What is the purpose of bridging an SSID to multiple bridge interfaces?

According to this article:

The LAN bridge combines the WLAN interface(s) with the wired LAN ports to create a single logical network. In the interface configuration set option type bridge or in LuCI Network→Interfaces→LAN Bridge interfaces box and select the physical interfaces to bridge together. All switch ports in the bridge will act as a single network.

By default, the wireless interface is bridged to br-lan, so that all wireless clients (interface wlan0) will connect to the router and get DHCP leases just like other wired clients (interface lan), because they are all on a bridge facing the interface br-lan of the CPU. It is what most users want.

Things get funny when a single WLAN interface is allowed to be bridged to multiple bridge interfaces. For example, the SSID OpenWrt on radio0 can be part of both br-lan and br-wan at the same time.
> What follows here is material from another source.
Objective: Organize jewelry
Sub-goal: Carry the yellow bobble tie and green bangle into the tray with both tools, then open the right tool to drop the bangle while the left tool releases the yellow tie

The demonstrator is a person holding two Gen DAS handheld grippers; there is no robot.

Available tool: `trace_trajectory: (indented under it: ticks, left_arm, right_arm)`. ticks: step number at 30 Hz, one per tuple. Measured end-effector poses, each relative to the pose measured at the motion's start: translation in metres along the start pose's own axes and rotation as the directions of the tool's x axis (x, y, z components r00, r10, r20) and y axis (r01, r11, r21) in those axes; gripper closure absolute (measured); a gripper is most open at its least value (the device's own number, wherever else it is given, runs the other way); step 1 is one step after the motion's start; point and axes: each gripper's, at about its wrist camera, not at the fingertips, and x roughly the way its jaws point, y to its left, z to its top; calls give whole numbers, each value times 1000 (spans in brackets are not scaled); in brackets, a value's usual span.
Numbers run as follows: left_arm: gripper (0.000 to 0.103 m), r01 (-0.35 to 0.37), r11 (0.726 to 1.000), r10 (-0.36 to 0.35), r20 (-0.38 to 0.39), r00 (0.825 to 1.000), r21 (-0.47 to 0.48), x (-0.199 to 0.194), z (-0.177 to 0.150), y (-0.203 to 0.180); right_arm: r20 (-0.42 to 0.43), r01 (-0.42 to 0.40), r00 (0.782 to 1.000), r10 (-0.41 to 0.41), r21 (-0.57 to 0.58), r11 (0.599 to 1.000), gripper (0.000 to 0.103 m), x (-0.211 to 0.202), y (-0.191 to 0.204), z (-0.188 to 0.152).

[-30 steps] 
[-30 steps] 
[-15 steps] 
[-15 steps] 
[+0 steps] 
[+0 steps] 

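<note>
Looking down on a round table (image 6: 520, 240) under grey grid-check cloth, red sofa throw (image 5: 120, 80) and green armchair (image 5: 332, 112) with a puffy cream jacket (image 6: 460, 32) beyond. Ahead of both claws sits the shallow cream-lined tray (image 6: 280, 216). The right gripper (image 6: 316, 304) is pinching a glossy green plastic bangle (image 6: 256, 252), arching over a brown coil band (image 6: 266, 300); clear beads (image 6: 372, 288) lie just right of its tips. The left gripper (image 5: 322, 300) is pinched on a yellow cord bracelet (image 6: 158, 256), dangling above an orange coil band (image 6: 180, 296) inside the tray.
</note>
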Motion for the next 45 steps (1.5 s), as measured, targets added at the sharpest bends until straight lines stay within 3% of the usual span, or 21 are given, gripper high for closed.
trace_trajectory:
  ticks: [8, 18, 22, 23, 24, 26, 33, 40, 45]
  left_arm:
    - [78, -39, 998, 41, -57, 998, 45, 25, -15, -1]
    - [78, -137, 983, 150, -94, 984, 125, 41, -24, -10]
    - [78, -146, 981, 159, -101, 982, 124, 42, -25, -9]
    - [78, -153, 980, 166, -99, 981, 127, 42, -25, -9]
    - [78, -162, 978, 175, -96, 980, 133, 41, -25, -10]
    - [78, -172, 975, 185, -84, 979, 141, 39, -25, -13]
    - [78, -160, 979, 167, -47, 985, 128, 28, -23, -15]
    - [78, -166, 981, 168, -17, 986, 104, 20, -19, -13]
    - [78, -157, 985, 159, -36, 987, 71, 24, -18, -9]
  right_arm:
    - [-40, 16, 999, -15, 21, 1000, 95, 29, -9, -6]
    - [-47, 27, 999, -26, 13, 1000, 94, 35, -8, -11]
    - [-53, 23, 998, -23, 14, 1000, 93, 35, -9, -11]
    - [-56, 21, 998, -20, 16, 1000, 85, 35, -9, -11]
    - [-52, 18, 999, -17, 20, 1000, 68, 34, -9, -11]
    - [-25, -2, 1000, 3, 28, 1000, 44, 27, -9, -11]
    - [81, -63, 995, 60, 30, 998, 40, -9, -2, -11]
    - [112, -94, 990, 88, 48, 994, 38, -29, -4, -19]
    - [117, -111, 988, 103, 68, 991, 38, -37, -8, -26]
I don't understand the logic behind such scenario. Can someone explain?


It makes no sense to attach a wifi SSID to multiple bridges (which is also not supported by the kernel, the wlan interface will end up in one of the bridges only).

In some circumstances though it makes sense to attach an SSID to multiple non-bridge networks. You can e.g. have two logical "empty", non bridged networks, one with proto DHCP and one with proto DHCPv6, then attach the wifi SSID to both of them. The wireless interface will then inherit the IP settings of both attached networks and become both a DHCP and a DHCPv6 client.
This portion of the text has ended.